Task details:
Among the following entries, count the lines that contain "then" and report only the result.

Extracted data entries:

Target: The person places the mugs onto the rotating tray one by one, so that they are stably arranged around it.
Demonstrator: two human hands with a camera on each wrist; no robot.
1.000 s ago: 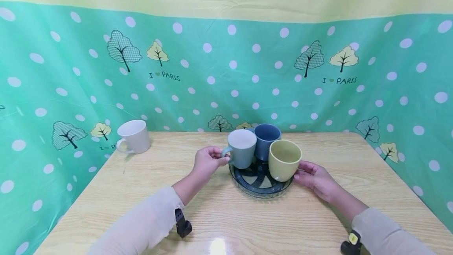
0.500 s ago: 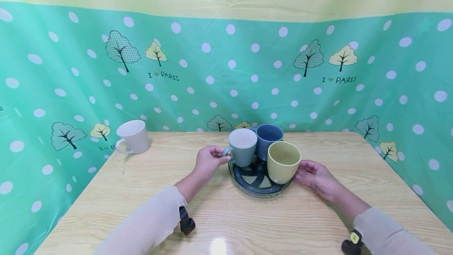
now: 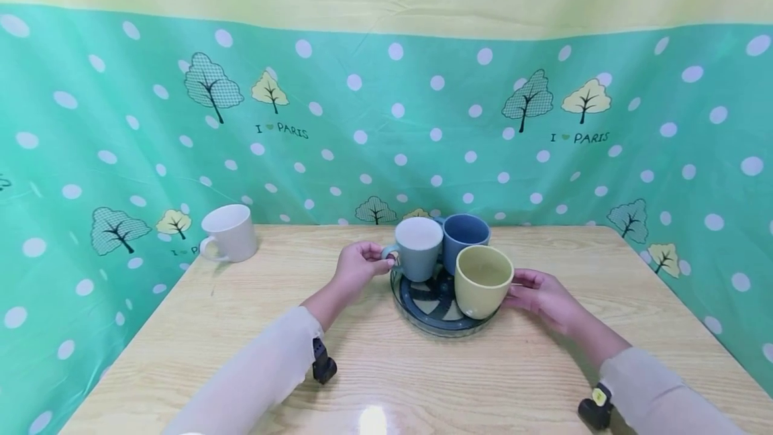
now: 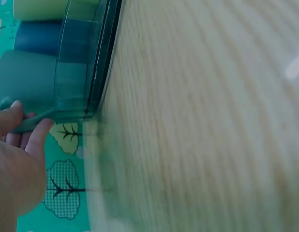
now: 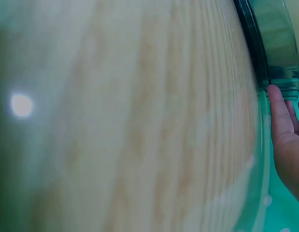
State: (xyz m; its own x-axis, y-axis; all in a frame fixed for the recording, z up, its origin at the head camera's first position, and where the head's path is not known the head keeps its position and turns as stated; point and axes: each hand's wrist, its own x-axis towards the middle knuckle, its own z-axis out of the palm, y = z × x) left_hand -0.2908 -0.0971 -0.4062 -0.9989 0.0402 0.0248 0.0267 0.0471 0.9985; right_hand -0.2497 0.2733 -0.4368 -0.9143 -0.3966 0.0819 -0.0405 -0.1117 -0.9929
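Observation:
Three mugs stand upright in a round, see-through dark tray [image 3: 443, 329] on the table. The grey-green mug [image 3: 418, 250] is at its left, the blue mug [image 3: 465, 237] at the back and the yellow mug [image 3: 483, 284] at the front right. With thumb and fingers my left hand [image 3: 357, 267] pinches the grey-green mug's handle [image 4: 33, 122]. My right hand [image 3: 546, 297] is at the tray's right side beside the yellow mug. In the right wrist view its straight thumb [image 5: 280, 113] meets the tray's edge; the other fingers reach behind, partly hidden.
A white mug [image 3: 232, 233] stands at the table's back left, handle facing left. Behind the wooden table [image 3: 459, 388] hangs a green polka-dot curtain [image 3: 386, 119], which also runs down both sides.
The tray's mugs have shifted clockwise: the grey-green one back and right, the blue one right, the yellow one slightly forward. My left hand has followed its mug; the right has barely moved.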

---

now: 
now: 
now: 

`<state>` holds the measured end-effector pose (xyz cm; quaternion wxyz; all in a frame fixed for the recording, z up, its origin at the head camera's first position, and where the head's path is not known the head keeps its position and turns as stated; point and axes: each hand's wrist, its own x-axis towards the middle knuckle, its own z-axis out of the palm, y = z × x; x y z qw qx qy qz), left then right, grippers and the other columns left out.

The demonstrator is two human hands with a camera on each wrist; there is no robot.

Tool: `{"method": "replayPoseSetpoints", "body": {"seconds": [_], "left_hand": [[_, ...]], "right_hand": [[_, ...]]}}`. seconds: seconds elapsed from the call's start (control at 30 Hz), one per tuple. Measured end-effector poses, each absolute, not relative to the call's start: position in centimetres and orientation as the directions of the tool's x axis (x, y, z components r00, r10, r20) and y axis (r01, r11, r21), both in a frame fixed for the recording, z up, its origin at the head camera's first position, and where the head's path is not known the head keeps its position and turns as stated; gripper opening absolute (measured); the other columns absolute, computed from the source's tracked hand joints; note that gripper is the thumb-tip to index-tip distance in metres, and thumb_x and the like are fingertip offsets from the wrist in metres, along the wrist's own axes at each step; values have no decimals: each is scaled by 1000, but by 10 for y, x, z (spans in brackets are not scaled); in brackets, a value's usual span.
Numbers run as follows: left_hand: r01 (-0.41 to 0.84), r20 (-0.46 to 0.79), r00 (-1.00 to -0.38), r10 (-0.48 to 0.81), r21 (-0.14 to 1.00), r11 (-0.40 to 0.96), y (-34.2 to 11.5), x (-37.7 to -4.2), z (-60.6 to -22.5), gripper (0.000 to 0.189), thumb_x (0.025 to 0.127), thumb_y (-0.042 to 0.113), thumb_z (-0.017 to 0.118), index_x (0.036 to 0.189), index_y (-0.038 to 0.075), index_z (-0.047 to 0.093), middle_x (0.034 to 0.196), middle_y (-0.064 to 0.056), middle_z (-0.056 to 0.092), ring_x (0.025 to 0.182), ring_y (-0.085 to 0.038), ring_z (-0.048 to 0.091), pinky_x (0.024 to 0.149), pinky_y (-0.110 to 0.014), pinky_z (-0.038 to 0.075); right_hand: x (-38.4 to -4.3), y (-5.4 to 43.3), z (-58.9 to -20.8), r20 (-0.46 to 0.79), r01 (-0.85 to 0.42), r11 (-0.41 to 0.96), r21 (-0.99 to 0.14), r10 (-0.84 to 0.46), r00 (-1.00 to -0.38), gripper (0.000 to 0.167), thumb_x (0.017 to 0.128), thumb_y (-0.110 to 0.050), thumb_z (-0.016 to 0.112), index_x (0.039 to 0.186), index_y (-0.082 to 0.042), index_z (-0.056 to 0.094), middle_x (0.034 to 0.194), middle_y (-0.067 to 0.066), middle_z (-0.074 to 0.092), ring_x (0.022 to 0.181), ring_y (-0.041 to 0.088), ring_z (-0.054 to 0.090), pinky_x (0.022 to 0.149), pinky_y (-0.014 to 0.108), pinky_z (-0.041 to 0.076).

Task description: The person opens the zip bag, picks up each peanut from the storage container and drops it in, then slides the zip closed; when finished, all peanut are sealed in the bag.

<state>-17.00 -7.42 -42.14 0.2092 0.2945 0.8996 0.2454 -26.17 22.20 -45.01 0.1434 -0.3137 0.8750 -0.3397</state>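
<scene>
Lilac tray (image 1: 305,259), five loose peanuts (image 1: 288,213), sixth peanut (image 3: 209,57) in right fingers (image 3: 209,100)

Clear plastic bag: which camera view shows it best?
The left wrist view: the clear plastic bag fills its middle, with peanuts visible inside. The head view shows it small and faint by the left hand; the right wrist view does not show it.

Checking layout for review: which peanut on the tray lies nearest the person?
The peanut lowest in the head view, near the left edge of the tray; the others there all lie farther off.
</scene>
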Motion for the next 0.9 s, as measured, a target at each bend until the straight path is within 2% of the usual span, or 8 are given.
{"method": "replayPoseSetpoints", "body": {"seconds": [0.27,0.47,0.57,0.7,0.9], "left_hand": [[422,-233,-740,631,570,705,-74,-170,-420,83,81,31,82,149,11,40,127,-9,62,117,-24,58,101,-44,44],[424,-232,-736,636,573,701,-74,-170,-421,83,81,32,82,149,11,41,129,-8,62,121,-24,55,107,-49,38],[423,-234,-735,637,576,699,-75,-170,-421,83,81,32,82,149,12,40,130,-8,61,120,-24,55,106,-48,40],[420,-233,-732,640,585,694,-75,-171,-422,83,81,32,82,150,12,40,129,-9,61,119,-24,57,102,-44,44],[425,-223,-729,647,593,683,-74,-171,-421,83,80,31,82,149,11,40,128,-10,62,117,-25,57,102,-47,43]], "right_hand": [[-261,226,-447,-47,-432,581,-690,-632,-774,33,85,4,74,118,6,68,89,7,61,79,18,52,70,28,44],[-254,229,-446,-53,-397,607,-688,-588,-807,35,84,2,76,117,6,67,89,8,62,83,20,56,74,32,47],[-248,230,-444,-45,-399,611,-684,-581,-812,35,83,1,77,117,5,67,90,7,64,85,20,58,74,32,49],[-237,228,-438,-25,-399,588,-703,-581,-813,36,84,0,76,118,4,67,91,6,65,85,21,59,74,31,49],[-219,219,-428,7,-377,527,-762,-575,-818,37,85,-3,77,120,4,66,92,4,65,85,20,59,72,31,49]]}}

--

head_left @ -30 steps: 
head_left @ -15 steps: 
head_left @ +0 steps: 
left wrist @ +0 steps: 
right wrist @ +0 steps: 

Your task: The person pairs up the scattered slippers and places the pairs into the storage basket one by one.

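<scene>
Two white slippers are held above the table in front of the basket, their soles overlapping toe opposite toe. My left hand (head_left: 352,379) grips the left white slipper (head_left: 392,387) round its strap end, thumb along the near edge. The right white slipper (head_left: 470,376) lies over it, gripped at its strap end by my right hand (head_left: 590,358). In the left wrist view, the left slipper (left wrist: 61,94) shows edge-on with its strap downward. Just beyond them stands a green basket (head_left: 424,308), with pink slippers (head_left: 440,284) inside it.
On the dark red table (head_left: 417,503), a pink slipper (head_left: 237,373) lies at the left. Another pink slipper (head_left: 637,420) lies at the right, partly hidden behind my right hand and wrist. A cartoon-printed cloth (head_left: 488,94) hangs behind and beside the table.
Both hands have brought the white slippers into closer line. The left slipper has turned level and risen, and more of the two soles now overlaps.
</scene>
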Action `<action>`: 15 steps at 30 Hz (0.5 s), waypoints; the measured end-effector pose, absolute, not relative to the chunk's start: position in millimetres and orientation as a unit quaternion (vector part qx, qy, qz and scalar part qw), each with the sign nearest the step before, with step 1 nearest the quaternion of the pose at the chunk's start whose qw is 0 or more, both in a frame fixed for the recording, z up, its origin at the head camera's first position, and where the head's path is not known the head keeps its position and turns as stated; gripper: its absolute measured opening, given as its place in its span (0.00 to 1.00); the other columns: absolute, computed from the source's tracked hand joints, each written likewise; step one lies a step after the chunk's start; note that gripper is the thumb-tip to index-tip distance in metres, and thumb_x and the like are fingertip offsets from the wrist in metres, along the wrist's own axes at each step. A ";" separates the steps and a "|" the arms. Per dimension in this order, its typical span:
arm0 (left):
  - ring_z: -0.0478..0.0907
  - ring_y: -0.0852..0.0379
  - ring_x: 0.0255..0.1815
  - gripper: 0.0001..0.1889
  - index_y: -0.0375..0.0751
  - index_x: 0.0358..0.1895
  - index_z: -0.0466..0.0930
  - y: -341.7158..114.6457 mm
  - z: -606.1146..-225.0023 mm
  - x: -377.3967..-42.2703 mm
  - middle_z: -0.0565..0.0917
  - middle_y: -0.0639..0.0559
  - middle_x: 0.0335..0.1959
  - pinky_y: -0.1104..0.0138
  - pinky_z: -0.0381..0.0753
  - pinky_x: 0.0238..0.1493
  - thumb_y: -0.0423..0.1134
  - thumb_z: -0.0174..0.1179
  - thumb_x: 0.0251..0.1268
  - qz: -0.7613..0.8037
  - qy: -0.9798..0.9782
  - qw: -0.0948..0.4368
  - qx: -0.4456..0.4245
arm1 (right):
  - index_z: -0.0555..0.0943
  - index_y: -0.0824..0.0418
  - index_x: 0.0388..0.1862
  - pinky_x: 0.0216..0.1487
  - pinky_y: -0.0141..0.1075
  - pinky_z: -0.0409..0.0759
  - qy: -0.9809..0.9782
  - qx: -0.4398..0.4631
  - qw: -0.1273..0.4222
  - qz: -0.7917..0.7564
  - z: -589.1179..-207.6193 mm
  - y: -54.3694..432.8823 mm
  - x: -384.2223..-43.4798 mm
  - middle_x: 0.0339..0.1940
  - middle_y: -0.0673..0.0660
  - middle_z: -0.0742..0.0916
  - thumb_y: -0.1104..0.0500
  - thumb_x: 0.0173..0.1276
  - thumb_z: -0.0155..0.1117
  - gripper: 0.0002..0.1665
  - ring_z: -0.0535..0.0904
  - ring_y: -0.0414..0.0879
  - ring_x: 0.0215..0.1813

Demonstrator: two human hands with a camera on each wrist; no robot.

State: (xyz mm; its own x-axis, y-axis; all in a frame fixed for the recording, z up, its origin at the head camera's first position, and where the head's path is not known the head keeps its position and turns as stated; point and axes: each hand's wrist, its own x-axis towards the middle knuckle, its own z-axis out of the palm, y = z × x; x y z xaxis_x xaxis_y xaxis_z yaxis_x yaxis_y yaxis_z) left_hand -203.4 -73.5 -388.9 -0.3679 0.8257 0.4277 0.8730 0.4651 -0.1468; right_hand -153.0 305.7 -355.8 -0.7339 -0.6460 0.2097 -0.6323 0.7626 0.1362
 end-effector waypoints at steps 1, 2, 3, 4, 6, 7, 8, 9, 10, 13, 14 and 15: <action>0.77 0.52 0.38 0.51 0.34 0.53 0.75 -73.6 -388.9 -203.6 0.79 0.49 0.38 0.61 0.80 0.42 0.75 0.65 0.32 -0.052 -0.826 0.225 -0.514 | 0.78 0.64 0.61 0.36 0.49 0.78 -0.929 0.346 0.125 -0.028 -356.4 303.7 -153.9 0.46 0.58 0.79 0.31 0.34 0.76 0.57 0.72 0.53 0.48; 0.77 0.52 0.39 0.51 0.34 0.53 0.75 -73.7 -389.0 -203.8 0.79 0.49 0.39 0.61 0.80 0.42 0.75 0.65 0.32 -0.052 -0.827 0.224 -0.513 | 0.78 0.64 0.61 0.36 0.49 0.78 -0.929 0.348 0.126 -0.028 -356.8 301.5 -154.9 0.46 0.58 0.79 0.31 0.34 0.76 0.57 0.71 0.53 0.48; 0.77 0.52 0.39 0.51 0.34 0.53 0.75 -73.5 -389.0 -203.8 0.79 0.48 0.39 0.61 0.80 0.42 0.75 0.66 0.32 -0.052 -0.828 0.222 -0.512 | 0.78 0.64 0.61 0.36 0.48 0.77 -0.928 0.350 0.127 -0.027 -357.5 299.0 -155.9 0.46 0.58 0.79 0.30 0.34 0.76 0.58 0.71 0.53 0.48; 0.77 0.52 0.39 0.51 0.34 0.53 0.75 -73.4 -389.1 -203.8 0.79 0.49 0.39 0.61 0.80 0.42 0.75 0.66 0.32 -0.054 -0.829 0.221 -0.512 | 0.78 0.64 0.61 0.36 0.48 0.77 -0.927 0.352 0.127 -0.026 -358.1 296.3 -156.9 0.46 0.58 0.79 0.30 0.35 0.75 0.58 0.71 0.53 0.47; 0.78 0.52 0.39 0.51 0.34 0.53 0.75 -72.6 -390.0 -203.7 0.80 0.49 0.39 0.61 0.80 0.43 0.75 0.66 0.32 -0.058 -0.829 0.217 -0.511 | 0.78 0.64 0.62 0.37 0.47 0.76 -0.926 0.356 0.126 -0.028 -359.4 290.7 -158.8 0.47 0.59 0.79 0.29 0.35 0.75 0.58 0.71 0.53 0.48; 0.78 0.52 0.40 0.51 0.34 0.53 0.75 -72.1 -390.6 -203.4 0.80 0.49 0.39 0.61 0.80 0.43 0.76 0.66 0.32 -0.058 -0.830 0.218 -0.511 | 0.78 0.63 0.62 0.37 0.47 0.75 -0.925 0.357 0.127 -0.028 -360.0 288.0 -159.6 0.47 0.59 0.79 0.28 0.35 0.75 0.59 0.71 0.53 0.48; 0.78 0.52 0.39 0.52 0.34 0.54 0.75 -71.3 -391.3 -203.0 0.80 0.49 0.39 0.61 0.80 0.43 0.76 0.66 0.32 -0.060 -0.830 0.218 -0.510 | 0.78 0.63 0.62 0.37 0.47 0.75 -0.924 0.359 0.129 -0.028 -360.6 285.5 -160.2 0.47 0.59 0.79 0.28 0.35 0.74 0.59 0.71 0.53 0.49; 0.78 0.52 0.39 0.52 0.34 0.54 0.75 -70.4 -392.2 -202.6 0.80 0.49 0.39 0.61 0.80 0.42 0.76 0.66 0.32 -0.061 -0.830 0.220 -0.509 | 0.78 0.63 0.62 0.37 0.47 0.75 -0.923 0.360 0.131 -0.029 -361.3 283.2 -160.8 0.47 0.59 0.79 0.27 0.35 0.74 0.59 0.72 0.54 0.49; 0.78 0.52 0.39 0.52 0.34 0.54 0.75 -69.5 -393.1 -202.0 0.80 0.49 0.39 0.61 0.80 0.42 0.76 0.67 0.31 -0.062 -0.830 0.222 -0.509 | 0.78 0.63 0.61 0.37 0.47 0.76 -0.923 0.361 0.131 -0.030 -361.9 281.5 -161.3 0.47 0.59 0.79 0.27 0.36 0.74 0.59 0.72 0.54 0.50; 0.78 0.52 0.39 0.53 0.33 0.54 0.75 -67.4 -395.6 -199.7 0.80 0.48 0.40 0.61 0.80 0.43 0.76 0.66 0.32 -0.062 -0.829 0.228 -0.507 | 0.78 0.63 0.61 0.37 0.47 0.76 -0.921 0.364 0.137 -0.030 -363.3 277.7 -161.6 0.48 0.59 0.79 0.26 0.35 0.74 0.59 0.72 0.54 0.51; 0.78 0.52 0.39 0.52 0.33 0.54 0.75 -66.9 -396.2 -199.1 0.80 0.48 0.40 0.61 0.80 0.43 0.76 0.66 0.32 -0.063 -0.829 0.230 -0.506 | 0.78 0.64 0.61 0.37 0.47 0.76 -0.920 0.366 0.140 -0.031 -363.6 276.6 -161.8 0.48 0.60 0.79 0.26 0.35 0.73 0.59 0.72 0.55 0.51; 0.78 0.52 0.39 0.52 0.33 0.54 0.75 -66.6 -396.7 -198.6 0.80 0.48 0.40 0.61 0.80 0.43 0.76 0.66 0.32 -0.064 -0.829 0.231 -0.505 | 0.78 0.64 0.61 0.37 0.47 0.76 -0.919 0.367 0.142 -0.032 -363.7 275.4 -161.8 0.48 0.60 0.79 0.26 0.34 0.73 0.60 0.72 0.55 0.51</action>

Exercise output:
2